The election of the Social Democrats in 1919 marked the beginning of a new era. The so-called Rotes Wien, or Red Vienna, administration launched an intensive program of social reform including the extensive re-housing of the population. The city constructed massive apartment blocks that could function as cities within cities, with their own separate infrastructures, stores, services, and park systems. Some of these buildings were huge structures that resembled fortresses, but none was more iconic than Karl Marx-Hof.

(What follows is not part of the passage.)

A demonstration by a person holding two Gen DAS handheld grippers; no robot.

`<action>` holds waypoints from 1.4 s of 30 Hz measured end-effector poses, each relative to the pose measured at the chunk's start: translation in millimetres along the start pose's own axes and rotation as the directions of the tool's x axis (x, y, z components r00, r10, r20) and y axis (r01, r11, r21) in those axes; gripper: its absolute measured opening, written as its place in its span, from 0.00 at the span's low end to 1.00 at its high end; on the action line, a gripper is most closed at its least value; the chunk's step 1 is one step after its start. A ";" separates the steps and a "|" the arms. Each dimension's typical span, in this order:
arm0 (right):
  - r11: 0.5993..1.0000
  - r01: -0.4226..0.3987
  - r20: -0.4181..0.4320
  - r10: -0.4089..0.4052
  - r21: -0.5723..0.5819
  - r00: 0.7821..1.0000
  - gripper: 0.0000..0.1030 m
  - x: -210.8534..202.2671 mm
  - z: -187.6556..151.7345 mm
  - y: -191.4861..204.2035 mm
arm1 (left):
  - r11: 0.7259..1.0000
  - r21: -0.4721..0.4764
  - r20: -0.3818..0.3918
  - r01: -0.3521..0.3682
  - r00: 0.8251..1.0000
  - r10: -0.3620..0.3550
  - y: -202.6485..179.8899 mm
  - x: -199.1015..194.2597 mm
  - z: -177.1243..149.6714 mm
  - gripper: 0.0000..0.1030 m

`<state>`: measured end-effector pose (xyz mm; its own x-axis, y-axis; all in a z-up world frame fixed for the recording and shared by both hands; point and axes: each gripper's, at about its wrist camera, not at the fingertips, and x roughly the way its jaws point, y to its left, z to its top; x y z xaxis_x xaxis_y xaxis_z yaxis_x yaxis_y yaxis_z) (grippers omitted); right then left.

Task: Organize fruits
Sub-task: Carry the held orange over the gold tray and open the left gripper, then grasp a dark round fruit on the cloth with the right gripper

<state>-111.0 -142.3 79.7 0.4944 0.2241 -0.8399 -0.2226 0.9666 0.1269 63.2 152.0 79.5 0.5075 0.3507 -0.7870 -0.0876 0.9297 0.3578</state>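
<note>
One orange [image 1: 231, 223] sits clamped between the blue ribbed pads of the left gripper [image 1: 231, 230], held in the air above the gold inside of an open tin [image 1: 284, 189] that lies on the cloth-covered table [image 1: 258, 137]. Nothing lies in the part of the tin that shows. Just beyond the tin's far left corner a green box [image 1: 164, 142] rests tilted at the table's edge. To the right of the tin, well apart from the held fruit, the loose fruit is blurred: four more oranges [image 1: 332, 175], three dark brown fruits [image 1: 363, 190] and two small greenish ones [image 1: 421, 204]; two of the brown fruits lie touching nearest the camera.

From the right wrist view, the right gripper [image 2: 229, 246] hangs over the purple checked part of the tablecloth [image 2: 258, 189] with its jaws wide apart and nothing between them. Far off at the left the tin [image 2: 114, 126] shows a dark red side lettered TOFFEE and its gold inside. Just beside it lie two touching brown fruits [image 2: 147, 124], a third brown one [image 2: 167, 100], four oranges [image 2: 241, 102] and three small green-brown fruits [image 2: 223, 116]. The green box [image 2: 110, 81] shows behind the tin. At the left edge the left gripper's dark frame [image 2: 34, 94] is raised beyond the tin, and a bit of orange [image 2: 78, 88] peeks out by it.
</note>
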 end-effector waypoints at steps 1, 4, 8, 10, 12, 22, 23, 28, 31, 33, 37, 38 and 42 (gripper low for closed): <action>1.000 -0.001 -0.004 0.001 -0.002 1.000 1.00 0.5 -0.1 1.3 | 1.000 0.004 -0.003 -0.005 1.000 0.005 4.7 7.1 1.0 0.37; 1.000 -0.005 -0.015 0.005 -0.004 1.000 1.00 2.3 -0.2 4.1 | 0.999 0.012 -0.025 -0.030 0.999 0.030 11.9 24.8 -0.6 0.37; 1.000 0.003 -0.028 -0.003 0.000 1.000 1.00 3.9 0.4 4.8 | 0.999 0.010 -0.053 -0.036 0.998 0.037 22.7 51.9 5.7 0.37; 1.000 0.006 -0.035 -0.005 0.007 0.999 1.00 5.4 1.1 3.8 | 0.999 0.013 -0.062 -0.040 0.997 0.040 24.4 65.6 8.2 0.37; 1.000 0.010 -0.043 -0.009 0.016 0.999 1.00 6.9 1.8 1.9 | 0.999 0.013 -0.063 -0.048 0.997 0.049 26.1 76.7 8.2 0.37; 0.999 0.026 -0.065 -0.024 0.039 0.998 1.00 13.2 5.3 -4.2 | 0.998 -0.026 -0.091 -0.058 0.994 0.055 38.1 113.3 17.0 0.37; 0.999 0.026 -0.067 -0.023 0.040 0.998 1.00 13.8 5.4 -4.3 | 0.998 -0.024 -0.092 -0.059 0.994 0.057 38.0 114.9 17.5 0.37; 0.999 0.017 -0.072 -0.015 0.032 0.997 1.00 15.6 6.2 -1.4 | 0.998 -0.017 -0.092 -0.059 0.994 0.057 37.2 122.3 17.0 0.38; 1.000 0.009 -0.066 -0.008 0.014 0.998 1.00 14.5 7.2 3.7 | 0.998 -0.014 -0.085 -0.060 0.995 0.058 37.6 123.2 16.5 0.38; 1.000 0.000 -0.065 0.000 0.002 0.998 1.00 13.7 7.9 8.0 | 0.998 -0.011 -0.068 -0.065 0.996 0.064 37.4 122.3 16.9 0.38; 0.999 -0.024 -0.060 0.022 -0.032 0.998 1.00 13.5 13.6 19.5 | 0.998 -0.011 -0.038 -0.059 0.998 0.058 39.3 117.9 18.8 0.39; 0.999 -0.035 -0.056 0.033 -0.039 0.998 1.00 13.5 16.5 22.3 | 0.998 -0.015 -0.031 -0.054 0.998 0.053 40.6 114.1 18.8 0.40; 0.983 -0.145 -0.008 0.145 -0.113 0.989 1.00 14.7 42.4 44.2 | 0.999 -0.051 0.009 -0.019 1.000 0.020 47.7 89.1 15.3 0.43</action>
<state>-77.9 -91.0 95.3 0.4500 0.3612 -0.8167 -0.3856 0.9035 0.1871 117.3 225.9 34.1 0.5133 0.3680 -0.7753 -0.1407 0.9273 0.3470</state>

Karl Marx-Hof occupies an area 156,000 sq-meters. Inside there are 1,382 apartments between 30 sq-m (one-bedroom) and 60 sq-m (two-bedroom) in size, and include many amenities, including kindergartens, playgrounds, maternity clinics, health-care offices, libraries, laundries, youth centres, a post office, a pharmacy, and 25 other shops. This was the first building in Vienna to have attached toilet with cold running water, and individual balconies. Until then, public housing projects had only communal toilets and communal cold water taps. The balconies were considered an aristocratic luxury that workers had never experienced before.

Today, more than seventy years later, Karl Marx-Hof still houses the city’s residents, but it’s not the most sought after place due to their small size and because they lack modern conveniences like built-in washing machines and showers. New tenants are still mostly young couples starting families. About a quarter of the city’s population now lives in public housing, and most have to wait up to four years before being offered a place by the city.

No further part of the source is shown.